Your task is to copy every line of the records below that contains "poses".

══════

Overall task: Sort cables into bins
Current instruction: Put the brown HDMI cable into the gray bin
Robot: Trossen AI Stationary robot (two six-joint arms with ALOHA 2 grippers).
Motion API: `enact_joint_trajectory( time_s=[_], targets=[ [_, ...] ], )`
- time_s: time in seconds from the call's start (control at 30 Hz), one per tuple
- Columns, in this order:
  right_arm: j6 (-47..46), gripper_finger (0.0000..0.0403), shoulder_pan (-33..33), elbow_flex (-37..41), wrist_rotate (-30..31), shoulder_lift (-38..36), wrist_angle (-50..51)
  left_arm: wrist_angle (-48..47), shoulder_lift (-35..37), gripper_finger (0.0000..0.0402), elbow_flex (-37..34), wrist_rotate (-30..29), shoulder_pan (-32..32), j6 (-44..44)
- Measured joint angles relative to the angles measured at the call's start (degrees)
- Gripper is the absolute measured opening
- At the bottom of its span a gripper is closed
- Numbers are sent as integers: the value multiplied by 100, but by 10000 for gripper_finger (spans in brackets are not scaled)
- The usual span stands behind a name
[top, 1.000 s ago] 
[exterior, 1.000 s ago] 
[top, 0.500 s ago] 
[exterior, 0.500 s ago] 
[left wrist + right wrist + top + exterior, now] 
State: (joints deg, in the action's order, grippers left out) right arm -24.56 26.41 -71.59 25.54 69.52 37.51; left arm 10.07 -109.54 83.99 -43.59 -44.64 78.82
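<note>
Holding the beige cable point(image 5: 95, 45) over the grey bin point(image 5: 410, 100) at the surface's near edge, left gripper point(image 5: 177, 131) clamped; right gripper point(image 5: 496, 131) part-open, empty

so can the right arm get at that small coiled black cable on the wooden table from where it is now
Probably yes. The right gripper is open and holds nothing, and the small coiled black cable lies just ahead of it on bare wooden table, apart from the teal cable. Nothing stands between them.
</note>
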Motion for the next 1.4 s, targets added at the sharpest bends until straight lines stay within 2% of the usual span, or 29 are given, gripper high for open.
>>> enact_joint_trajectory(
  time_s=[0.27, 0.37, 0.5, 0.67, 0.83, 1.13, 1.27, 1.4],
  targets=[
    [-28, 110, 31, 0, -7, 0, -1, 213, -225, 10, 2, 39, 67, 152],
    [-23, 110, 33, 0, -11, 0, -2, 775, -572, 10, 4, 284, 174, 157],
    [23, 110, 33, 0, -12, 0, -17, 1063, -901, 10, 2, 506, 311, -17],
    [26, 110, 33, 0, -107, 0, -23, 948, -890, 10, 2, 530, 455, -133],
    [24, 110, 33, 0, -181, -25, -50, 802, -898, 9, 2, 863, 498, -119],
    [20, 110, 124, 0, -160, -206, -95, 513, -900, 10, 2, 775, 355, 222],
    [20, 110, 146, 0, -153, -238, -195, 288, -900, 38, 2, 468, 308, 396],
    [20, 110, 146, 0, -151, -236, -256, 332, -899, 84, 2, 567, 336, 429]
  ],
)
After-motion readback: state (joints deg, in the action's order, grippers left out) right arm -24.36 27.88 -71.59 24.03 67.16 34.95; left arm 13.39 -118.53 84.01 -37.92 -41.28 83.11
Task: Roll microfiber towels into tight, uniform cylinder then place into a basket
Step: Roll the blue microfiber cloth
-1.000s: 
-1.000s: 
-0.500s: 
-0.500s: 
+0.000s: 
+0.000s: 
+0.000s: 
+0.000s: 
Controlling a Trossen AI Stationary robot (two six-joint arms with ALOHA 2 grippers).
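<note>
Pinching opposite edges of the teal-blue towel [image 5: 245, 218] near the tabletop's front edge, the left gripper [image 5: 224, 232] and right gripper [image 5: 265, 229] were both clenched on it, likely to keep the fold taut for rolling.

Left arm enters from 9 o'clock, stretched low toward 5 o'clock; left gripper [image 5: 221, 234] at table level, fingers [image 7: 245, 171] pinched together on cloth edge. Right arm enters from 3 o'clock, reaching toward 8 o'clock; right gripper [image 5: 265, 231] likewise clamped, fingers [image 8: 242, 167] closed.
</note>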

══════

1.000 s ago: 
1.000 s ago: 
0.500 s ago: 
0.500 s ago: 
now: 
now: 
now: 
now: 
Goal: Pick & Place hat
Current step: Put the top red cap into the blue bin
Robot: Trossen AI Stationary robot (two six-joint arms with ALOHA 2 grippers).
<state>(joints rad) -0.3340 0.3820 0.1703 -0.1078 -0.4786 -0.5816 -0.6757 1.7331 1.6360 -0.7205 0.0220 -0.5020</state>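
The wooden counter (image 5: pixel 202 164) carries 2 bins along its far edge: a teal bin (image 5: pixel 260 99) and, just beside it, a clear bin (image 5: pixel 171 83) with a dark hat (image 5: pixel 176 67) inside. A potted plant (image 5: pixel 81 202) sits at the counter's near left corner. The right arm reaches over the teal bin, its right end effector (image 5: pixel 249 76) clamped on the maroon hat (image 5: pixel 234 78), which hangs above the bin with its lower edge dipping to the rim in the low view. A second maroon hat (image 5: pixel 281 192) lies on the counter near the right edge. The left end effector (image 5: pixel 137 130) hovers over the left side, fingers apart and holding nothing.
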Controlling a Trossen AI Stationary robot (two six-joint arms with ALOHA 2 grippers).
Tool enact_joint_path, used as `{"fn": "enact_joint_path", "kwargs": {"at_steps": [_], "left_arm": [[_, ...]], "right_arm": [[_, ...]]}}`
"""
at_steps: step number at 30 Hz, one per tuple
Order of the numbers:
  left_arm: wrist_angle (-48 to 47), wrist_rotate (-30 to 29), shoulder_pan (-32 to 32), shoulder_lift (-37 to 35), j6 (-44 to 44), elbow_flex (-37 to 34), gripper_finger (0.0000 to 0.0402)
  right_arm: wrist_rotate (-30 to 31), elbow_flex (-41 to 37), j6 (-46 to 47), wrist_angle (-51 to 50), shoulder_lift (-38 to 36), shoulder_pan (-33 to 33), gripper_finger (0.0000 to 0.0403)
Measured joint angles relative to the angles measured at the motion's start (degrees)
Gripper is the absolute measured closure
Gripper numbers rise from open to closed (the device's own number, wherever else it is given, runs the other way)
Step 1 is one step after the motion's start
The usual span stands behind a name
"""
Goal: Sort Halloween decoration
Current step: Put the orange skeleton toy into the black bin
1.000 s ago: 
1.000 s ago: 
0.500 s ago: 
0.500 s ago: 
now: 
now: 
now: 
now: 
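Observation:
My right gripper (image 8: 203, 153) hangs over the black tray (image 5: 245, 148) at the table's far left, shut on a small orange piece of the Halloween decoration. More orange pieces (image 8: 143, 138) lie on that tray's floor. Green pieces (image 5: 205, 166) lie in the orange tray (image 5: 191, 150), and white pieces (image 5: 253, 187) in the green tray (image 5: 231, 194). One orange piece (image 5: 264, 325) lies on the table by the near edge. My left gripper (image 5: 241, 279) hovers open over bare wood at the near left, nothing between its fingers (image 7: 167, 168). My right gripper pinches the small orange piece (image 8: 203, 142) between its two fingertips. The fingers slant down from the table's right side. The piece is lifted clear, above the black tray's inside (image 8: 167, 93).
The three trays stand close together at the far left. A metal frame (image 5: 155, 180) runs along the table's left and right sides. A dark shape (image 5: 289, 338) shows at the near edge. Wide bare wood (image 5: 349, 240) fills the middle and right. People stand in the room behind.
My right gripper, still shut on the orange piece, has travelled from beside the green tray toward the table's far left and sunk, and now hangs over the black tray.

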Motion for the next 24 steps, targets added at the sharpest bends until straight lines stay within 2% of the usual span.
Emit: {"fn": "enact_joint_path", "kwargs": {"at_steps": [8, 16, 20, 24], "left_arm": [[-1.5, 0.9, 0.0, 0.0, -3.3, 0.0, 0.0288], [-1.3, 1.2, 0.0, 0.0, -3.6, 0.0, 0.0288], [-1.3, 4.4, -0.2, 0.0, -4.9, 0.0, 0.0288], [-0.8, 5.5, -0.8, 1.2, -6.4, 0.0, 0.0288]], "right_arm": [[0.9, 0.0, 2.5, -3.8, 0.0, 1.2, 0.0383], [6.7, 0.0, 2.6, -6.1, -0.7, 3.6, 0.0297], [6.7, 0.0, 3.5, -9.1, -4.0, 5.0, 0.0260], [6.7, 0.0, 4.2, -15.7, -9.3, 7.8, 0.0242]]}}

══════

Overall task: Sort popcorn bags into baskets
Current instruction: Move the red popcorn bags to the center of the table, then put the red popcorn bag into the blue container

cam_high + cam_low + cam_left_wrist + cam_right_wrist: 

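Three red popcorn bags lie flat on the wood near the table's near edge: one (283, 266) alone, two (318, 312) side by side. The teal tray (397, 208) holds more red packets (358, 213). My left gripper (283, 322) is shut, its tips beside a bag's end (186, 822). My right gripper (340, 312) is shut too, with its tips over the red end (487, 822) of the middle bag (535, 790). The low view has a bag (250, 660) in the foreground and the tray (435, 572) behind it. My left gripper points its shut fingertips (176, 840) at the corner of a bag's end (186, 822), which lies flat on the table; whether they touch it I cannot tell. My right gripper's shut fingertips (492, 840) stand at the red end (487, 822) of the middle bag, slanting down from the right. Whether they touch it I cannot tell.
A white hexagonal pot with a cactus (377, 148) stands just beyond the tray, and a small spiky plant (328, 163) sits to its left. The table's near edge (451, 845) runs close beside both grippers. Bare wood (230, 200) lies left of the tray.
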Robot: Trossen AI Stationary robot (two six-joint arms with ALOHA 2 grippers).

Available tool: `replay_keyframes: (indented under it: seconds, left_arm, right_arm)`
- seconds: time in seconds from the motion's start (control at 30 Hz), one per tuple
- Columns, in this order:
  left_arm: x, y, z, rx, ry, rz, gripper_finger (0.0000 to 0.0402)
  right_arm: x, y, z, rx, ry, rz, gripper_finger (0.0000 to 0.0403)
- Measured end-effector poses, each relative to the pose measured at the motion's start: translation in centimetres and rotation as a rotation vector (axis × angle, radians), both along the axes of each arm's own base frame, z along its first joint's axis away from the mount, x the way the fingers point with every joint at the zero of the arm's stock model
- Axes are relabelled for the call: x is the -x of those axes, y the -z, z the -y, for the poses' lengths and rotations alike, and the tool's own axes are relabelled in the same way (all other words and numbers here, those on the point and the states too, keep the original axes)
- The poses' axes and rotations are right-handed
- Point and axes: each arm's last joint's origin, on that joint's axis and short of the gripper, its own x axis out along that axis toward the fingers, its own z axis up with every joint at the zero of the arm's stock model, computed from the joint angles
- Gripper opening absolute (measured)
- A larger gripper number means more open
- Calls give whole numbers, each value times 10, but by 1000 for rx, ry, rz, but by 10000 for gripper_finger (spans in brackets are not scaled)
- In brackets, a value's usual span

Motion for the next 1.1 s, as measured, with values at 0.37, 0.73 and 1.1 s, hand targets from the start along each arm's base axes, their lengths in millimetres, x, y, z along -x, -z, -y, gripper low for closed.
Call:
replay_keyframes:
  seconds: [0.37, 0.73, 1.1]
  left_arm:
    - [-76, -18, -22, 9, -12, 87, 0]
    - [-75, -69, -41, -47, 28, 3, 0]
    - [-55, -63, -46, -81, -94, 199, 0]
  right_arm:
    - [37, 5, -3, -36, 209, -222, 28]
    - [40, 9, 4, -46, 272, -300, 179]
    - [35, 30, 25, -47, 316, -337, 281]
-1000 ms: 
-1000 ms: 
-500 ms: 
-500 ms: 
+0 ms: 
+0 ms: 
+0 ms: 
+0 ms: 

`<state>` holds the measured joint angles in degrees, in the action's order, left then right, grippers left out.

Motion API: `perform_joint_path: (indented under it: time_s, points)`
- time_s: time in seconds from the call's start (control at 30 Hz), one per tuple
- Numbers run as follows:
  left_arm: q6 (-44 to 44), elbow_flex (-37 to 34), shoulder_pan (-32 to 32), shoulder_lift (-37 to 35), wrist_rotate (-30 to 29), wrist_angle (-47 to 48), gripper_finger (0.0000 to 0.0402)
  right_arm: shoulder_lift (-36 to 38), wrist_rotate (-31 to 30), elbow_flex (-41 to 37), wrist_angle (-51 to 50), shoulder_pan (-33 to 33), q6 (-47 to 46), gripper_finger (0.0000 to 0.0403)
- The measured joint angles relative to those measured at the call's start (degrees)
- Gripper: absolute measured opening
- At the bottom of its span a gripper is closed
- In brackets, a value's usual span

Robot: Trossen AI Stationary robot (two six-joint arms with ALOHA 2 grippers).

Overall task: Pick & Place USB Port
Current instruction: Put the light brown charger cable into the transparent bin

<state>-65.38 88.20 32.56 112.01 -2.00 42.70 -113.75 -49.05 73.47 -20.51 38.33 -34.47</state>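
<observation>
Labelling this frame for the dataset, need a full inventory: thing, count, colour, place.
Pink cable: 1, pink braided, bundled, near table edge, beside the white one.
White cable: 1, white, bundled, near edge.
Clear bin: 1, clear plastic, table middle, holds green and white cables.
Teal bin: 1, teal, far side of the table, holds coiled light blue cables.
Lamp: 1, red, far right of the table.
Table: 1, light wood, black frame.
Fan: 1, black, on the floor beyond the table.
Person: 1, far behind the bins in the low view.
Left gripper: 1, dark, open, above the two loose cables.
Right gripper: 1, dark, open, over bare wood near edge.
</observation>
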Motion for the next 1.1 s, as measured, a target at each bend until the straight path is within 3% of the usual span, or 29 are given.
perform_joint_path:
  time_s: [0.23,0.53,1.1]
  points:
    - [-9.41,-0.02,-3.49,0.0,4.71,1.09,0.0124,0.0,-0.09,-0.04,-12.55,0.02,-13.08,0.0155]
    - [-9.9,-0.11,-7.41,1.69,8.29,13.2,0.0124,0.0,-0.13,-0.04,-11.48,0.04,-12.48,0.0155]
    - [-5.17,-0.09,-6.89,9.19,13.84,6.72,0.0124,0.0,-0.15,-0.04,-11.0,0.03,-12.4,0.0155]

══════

_Solution for this task:_
- Measured end-effector poses, each relative to the pose measured at the motion's start: translation in centimetres and rotation as a rotation vector (axis × angle, radians), both along the axes of each arm's own base frame, z along its first joint's axis away from the mount, x the way the fingers point with every joint at the zero of the arm's stock model
- Axes are relabelled for the call: x is the -x of those axes, y the -z, z the -y, for the poses' lengths and rotations alike, and the tool's own axes are relabelled in the same way (all other words and numbers here, those on the point and the states too, keep the original axes)
- The poses' axes and rotations are right-handed

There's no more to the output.